| WHAT YOU HAVE TO DO |
Without including pictures, set down every record exactly as it stands.

| EXERCISE DATA |
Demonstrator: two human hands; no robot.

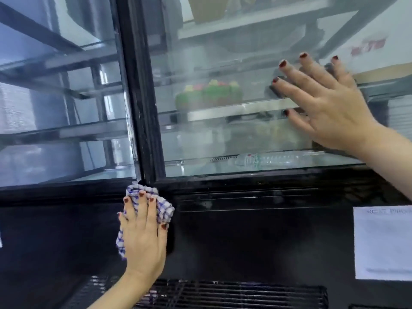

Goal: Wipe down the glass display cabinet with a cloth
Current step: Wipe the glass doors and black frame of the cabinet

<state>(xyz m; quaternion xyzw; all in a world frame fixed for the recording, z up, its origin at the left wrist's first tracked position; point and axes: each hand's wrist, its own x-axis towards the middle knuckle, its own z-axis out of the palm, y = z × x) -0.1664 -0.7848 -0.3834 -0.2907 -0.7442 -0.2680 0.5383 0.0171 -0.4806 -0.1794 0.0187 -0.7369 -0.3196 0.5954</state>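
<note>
Streaky black-framed glass cabinet (142,97), blue-checked cloth (165,210)

You are standing in what looks like a cake shop or bakery, close against a chilled glass display cabinet (142,108) of the sort used to sell food. Through the misted front pane you can see glass shelves (234,111), and on one sits a decorated cake (208,94) in green with red and yellow toppings. A plastic water bottle (267,160) lies on the cabinet floor. Below the glass, the black base has a slatted vent grille (234,295) and a white paper notice (383,241) stuck on it. Behind the cabinet you can make out a cardboard box (367,45) with red print, too blurred to read.
</note>
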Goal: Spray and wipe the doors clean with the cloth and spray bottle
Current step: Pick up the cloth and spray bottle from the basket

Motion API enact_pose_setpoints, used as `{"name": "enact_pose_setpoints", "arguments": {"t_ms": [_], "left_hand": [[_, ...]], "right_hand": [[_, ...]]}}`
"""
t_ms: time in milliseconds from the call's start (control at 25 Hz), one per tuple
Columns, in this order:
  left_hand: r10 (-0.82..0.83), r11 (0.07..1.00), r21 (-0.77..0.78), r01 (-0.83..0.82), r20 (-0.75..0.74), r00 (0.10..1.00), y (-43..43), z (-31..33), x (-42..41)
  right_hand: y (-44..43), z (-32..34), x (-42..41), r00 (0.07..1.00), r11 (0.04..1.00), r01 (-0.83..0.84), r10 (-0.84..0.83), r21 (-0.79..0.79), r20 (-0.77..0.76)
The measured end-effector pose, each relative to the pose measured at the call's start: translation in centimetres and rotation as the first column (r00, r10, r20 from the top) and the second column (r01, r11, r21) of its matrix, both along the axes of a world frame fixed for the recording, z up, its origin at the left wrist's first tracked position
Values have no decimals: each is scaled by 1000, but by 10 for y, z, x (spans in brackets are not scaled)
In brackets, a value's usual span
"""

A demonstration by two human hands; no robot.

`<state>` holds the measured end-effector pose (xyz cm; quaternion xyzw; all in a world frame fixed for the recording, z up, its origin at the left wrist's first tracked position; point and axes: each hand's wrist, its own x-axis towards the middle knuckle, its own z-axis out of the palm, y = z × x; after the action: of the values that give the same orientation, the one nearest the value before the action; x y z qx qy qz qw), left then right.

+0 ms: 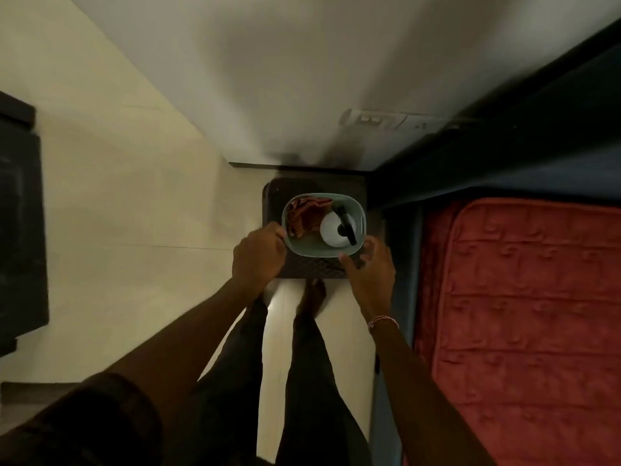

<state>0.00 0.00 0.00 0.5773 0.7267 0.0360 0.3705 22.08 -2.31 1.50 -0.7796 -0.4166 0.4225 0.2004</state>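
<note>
A smooth matt plastic basket [357, 210] holds a woven red cloth [307, 213] and a glossy white plastic bottle [331, 232]; the bed cover [524, 297] looks quilted.

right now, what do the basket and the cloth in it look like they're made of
The basket looks like moulded plastic, pale green and matte, with a smooth, even rolled rim. The cloth looks like woven fabric, reddish and patterned, lying crumpled in soft folds. Dim light leaves both uncertain.
</note>
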Motion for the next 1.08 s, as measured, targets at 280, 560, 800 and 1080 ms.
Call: {"name": "enact_pose_setpoints", "arguments": {"t_ms": [280,560,800,1080], "left_hand": [[-172,963,181,198,-153,973,46,-85,6],[-222,916,277,291,-255,941,63,-112,18],[-230,867,308,391,-448,864,69,-122,23],[-233,906,277,320,-304,924,68,-114,30]], "right_hand": [[31,-69,-7,992,986,-112,104,125,73],[30,-95,-3,966,957,-202,160,209,201],[29,-103,-5,973,956,-169,124,238,193],[27,-109,-3,985,969,-139,115,206,127]]}}
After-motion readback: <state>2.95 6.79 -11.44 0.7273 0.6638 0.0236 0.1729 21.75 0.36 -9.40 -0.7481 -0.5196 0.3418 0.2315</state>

| ANSWER TO THIS EXERCISE |
Demonstrator: two human hands; no robot.


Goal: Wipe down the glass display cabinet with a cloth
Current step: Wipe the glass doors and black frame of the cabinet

<state>(xyz m; quaternion xyzw; all in a world frame fixed for the recording, z up, its origin at the left wrist's first tracked position; point and axes: each hand's wrist, its own x-axis towards the middle knuckle, its own z-axis out of the palm, y = z × x) -0.1664 -0.7848 -0.3834 -0.2907 -0.7442 -0.2680 0.5383 0.0171 -0.4806 -0.1794 0.0187 -0.7369 -0.3196 0.5954</state>
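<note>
Streaky black-framed glass cabinet (142,97), blue-checked cloth (165,210)

You are standing in what looks like a cake shop or bakery, close against a chilled glass display cabinet (142,108) of the sort used to sell food. Through the misted front pane you can see glass shelves (234,111), and on one sits a decorated cake (208,94) in green with red and yellow toppings. A plastic water bottle (267,160) lies on the cabinet floor. Below the glass, the black base has a slatted vent grille (234,295) and a white paper notice (383,241) stuck on it. Behind the cabinet you can make out a cardboard box (367,45) with red print, too blurred to read.
</note>
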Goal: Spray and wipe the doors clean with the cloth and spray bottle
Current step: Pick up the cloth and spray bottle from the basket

Motion API enact_pose_setpoints, used as `{"name": "enact_pose_setpoints", "arguments": {"t_ms": [_], "left_hand": [[_, ...]], "right_hand": [[_, ...]]}}`
"""
t_ms: time in milliseconds from the call's start (control at 25 Hz), one per tuple
Columns, in this order:
  left_hand: r10 (-0.82..0.83), r11 (0.07..1.00), r21 (-0.77..0.78), r01 (-0.83..0.82), r20 (-0.75..0.74), r00 (0.10..1.00), y (-43..43), z (-31..33), x (-42..41)
  right_hand: y (-44..43), z (-32..34), x (-42..41), r00 (0.07..1.00), r11 (0.04..1.00), r01 (-0.83..0.84), r10 (-0.84..0.83), r21 (-0.79..0.79), r20 (-0.77..0.76)
The measured end-effector pose, each relative to the pose measured at the call's start: translation in centimetres and rotation as the first column (r00, r10, r20 from the top) and the second column (r01, r11, r21) of its matrix, both along the axes of a world frame fixed for the recording, z up, its origin at the left wrist's first tracked position
Values have no decimals: each is scaled by 1000, but by 10 for y, z, x (spans in brackets are not scaled)
In brackets, a value's usual span
"""

A demonstration by two human hands; no robot.

`<state>` holds the measured end-effector pose (xyz cm; quaternion xyzw; all in a world frame fixed for the recording, z up, its origin at the left wrist's first tracked position; point and axes: each hand's wrist, its own x-axis towards the middle knuckle, its own z-axis out of the palm, y = z × x; after the action: of the values that give the same orientation, the one nearest the value before the action; x y z qx qy qz qw), left then right.

+0 ms: 

<state>0.00 0.00 0.00 0.5773 0.7267 0.0360 0.3705 22.08 -2.31 1.50 -0.7796 -0.4166 0.4225 0.2004</state>
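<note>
A smooth matt plastic basket [357, 210] holds a woven red cloth [307, 213] and a glossy white plastic bottle [331, 232]; the bed cover [524, 297] looks quilted.

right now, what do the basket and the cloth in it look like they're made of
The basket looks like moulded plastic, pale green and matte, with a smooth, even rolled rim. The cloth looks like woven fabric, reddish and patterned, lying crumpled in soft folds. Dim light leaves both uncertain.
</note>
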Motion for the next 1.08 s, as measured, targets at 280, 560, 800 and 1080 ms.
Call: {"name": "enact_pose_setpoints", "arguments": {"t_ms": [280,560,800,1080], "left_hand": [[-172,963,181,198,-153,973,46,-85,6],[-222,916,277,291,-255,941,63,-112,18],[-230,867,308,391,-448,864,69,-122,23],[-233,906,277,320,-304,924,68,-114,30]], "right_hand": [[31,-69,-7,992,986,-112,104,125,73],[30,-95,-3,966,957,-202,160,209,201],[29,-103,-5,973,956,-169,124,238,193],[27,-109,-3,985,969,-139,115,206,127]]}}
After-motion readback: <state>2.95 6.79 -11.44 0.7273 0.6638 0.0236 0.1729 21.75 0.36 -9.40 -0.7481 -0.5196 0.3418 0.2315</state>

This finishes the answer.